## PROBLEM REQUIREMENTS:
Filter out every line below that lacks "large", and copy the rest.

INPUT DATA Start Marker

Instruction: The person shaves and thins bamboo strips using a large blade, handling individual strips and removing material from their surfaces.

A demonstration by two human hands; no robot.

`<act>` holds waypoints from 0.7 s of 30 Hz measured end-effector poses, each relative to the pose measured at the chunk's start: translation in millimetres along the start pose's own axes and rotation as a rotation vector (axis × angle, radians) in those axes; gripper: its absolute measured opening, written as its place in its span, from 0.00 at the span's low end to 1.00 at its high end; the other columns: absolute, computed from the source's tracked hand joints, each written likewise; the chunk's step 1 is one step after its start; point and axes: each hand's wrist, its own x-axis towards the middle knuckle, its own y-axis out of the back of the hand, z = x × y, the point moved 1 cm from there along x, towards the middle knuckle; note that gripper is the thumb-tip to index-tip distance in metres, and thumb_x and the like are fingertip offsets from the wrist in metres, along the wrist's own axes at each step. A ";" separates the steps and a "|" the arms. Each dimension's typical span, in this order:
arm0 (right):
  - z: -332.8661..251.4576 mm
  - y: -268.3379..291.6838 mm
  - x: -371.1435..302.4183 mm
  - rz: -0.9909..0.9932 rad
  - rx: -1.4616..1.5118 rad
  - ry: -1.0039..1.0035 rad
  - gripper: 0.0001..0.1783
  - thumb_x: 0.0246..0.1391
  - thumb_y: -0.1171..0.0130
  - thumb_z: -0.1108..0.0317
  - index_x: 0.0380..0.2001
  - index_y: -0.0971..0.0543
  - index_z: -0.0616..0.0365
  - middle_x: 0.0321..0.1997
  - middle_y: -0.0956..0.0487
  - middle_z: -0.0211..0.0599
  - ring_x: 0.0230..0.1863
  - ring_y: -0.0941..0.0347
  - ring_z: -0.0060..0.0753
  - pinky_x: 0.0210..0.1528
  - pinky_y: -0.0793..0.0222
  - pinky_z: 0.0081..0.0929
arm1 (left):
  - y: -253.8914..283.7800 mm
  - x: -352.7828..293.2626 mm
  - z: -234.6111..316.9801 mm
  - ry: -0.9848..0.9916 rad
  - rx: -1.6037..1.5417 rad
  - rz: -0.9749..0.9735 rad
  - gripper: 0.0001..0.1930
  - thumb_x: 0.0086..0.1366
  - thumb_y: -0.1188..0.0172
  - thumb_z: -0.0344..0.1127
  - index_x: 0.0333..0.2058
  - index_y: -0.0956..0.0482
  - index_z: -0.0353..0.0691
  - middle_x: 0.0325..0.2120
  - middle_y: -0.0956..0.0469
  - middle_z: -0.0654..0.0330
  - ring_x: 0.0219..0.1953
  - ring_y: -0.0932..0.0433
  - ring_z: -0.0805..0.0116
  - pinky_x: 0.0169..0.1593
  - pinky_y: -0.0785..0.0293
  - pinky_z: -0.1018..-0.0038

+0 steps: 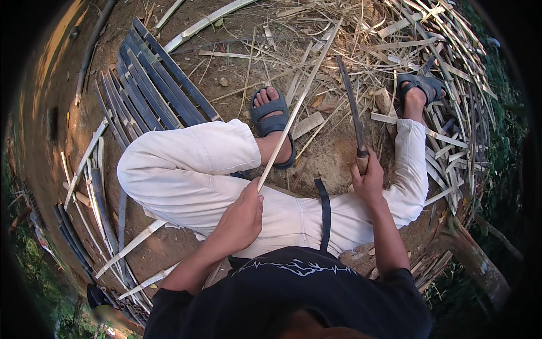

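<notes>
From my distant seat, I see the pale strip [302, 101] slanting forward past a sandal [270, 107], the left hand [243, 217] closed round it. The right hand [368, 176] is wrapped round the knife [354, 107], apart from the strip. I'd steady the strip and angle the edge away from both legs [186, 152] (loose slats [454, 141] heap up at right).
</notes>
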 end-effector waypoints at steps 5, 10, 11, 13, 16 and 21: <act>-59.8 13.2 11.5 -0.228 -0.243 0.454 0.26 0.42 0.31 0.64 0.45 0.27 0.59 0.31 0.25 0.44 0.31 0.23 0.48 0.32 0.29 0.42 | -7.9 -3.5 7.6 0.069 0.049 -0.009 0.16 0.74 0.58 0.31 0.55 0.39 0.27 0.36 0.26 0.31 0.39 0.25 0.31 0.43 0.32 0.46; -48.3 6.5 34.4 -0.287 -0.276 0.408 0.19 0.43 0.30 0.63 0.32 0.28 0.56 0.27 0.22 0.44 0.28 0.22 0.51 0.31 0.28 0.44 | -12.4 -10.9 5.5 0.156 -0.054 -0.022 0.13 0.74 0.57 0.31 0.53 0.36 0.32 0.25 0.27 0.39 0.30 0.26 0.36 0.36 0.33 0.53; -43.4 7.0 47.8 -0.286 -0.288 0.348 0.18 0.43 0.30 0.62 0.31 0.29 0.56 0.27 0.22 0.44 0.28 0.22 0.52 0.31 0.28 0.45 | -13.3 -12.9 4.4 0.152 -0.047 -0.014 0.12 0.75 0.57 0.32 0.52 0.35 0.33 0.24 0.27 0.40 0.29 0.26 0.38 0.36 0.33 0.54; -36.6 8.8 63.3 -0.284 -0.308 0.291 0.17 0.44 0.31 0.62 0.30 0.29 0.56 0.27 0.21 0.45 0.29 0.22 0.53 0.31 0.27 0.46 | -17.4 -11.2 3.6 0.127 -0.041 0.005 0.12 0.75 0.57 0.32 0.52 0.34 0.33 0.22 0.29 0.42 0.27 0.27 0.42 0.34 0.33 0.56; -34.8 8.9 65.1 -0.317 -0.305 0.322 0.17 0.45 0.31 0.61 0.31 0.28 0.56 0.27 0.21 0.46 0.29 0.22 0.54 0.32 0.27 0.47 | -21.7 -11.8 2.3 0.154 -0.100 -0.012 0.12 0.75 0.57 0.33 0.52 0.33 0.35 0.18 0.33 0.50 0.21 0.31 0.57 0.31 0.35 0.63; -18.9 8.7 78.9 -0.321 -0.378 0.289 0.16 0.46 0.32 0.61 0.32 0.28 0.56 0.27 0.20 0.46 0.30 0.21 0.55 0.33 0.26 0.46 | -23.4 -19.1 -6.7 0.230 -0.188 -0.055 0.12 0.77 0.57 0.35 0.51 0.30 0.37 0.19 0.38 0.65 0.23 0.40 0.76 0.29 0.38 0.74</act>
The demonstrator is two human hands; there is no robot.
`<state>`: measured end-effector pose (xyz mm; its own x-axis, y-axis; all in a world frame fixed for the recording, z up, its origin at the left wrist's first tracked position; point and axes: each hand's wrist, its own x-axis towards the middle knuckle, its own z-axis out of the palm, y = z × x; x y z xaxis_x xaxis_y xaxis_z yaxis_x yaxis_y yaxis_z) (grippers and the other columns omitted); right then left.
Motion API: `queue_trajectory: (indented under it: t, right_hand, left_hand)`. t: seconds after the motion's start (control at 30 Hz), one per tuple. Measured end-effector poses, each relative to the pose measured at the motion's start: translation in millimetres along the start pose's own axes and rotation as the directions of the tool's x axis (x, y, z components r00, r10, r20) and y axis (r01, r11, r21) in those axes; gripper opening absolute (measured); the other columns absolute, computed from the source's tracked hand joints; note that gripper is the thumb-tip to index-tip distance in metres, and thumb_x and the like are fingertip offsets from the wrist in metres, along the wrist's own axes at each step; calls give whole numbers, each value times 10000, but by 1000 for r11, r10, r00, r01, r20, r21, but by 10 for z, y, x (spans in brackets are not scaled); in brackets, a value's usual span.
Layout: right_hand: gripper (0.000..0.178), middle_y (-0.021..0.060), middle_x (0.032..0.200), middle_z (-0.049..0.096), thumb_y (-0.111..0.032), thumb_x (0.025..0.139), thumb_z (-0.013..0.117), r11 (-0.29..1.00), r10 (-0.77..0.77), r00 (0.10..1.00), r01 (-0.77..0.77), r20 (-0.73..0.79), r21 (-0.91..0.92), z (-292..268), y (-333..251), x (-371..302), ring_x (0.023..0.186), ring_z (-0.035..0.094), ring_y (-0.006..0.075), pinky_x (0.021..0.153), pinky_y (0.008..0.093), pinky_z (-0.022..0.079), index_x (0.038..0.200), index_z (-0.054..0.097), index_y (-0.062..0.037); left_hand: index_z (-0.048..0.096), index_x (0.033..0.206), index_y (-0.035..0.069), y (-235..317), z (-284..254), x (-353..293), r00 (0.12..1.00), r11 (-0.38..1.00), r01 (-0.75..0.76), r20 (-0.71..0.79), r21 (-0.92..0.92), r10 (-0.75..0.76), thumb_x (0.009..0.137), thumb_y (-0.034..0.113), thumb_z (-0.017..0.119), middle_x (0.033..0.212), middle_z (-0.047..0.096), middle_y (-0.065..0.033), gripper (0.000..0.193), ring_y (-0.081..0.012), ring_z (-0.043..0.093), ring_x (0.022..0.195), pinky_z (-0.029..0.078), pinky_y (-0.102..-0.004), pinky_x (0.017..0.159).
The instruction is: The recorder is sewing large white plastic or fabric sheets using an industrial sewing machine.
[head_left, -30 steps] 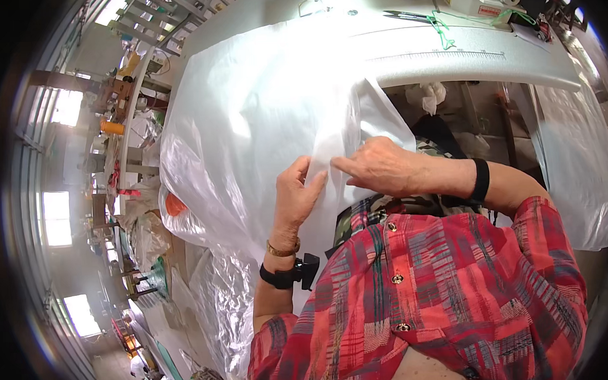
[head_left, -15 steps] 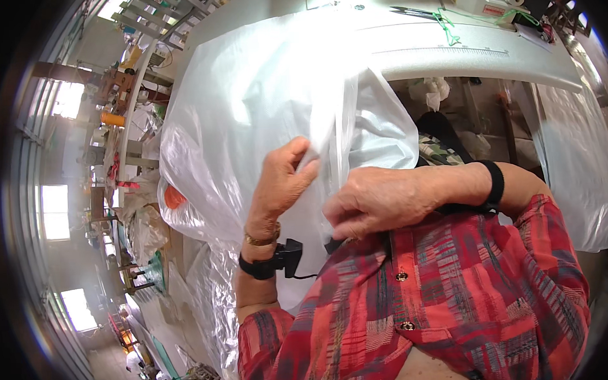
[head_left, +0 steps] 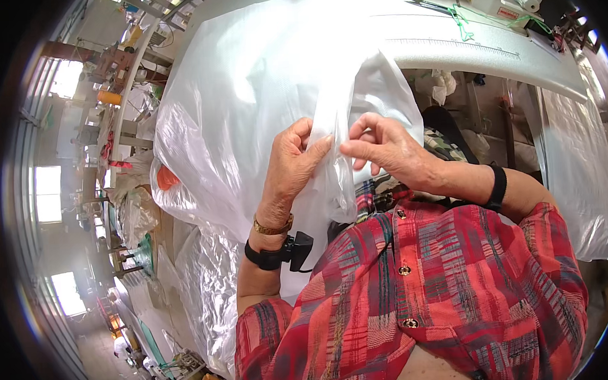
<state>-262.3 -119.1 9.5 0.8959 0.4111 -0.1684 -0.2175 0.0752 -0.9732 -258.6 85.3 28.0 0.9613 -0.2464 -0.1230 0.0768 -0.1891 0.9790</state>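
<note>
White sheet (head_left: pixel 248 118) nr ruler mkgs (head_left: pixel 454 45)

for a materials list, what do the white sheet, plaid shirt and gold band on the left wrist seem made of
White sheet: probably thin plastic film or coated cloth, glossy, from the glints along its creases. Plaid shirt: matte woven cloth, perhaps cotton, by its soft folds. Gold band: likely metal, from its sheen, though too small to be sure.
</note>
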Motion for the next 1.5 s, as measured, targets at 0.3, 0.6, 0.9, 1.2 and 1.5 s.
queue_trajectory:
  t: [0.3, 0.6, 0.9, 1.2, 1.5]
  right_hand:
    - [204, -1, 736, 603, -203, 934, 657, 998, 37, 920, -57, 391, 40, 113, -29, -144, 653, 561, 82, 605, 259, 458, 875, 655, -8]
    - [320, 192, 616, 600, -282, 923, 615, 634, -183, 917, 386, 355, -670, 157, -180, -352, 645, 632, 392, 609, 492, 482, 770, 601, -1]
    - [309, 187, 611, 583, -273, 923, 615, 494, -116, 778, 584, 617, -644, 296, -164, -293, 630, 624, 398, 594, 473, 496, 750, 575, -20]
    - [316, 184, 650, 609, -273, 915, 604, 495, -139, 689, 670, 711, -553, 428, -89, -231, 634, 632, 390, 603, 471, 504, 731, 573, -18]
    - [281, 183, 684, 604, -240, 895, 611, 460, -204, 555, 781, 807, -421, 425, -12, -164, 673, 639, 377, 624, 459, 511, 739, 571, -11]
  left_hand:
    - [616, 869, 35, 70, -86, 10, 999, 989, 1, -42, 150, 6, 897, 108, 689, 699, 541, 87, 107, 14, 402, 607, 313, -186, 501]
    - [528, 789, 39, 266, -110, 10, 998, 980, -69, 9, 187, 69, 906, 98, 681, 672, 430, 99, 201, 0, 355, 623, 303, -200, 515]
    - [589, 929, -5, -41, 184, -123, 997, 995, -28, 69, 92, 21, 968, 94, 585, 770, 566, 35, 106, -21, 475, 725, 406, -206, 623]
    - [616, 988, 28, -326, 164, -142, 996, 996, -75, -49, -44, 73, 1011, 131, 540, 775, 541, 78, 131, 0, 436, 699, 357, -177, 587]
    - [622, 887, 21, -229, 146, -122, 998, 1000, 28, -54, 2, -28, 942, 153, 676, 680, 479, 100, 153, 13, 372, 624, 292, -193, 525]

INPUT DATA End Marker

## WRITTEN ANSWER:
Instruction: The person shaves and thins bamboo strips using a large blade, handling individual strips and removing material from their surfaces.
The instruction is: The recorder is sewing large white plastic or fabric sheets using an industrial sewing machine.

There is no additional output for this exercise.